Free Cash Flow: OSK’s free cash flow is healthy, at about $1.06 billion over the past year. This number marks a decline from the last quarter, which was $1.1 billion. The current number also translates to a Free Cash Flow Yield of 6.95%. I don’t take the company’s Free Cash Flow pattern, which is mostly stable as a complete offset of the warning flag raised by the deteriorating Net Income and negative Earnings pattern, but it does suggest that the company is still sitting on solid operating ground despite those challenges.
Debt to Equity: GRMN has a debt/equity ratio of .20, implying a conservative approach to leverage and debt management. GRMN also has $945 million in cash and liquid assets (down from about $1.3 billion in the quarter prior) versus $594 million in long-term debt. Servicing their debt isn’t a problem – but the current earnings and net income patterns could challenge that stability if they aren’t corrected in the quarters ahead.
Dividend: OSK’s annual divided is $1.48 per share, which translates to a yield of about 1.82% at the stock’s current price. It also marks an increase from $.96 per share, per annum around the middle of 2018, $1.20 per share in 2020 and $1.32 per share in 2021. An increasing dividend is a strong sign of management’s confidence in its business plan and operating model. Even with the increase, it is also worth noting that OSK maintains a conservative payout ratio; the current annualized dividend is less than 25% of the company’s total earnings per share over the last twelve months.
Price/Book Ratio: there are a lot of ways to measure how much a stock should be worth; but I like to work with a combination of Price/Book and Price/Cash Flow analysis. Together, these measurements provide a long-term, fair value target at about $107 per share. That suggests the stock is trading at a tempting discount, with 31% upside from the stock’s current price. It’s also worth noting that in the last quarter, this same analysis yielded a long-term, fair value target at around $132.
Technical Profile
Here’s a look at the stock’s latest technical chart.

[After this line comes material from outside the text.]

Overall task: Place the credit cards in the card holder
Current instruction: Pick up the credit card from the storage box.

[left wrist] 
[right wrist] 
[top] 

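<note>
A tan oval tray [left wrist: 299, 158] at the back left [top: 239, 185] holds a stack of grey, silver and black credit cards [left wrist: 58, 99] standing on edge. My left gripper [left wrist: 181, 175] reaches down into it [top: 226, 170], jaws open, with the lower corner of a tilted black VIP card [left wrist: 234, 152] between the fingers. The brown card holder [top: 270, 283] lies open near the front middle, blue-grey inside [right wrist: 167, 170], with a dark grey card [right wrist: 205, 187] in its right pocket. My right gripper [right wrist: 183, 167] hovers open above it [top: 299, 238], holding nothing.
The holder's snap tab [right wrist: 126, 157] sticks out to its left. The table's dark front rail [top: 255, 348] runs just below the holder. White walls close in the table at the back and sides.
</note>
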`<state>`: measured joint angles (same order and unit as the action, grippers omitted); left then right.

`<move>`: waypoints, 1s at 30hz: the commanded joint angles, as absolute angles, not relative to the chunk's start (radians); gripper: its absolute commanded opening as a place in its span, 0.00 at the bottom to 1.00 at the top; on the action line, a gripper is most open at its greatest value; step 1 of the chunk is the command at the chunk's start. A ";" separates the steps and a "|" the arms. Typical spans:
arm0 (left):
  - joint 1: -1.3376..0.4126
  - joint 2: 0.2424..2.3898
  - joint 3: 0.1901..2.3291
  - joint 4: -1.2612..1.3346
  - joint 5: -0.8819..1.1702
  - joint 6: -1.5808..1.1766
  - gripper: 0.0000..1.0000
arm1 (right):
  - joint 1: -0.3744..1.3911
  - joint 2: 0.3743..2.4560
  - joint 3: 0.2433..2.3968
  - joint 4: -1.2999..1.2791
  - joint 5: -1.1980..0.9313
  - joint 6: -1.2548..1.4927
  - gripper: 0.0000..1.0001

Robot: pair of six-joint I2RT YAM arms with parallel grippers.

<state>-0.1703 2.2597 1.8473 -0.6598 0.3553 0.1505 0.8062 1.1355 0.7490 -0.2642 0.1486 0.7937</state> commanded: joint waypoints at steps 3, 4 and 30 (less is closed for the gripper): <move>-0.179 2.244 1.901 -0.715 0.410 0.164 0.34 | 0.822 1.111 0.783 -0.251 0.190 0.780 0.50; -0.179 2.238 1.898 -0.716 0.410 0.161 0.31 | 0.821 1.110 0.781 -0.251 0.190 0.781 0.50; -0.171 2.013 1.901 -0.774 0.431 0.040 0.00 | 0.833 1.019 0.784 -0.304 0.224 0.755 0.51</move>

Current Price Action/Trends and Pivots: The red diagonal line measures the length of the stock’s downward trend from its June 2021 peak at around $126.50 to its recent 52-week low at around $80.60; it also informs the Fibonacci trend retracement lines shown on the right side of the chart. The stock has broken below last support at around $86 to mark immediate resistance at that level, establishing a new 52-week low yesterday. Considering the pace of bearish momentum, expected current support is hard to predict, but the distance between the the stock’s May pivot low at around $87 and its peak this month at around $98 could signal next support for the stock should be at around $77. If the stock can reverse its current momentum and push above $86, it should rally to test that last peak at around $98, and right around the 38.2% retracement line. For now, the stock looks more likely to keep falling.
Near-term Keys: OSK’s value proposition might seem tempting right now, but I think the stock’s current, accelerating bearish momentum along with the red flags shown and the company’s balance sheet are strong reasons to hold off on using this stock as a legitimate value opportunity right now. If you prefer short-term trading strategies, a break above $86 could act as a signal to consider buying the stock or working with call options, using $98 as a useful, short-term profit target. If you want to bet on the stock’s current momentum, shorting the stock or buying put options right now has about $3.50 of downside opportunity to expected support in the $77 price area.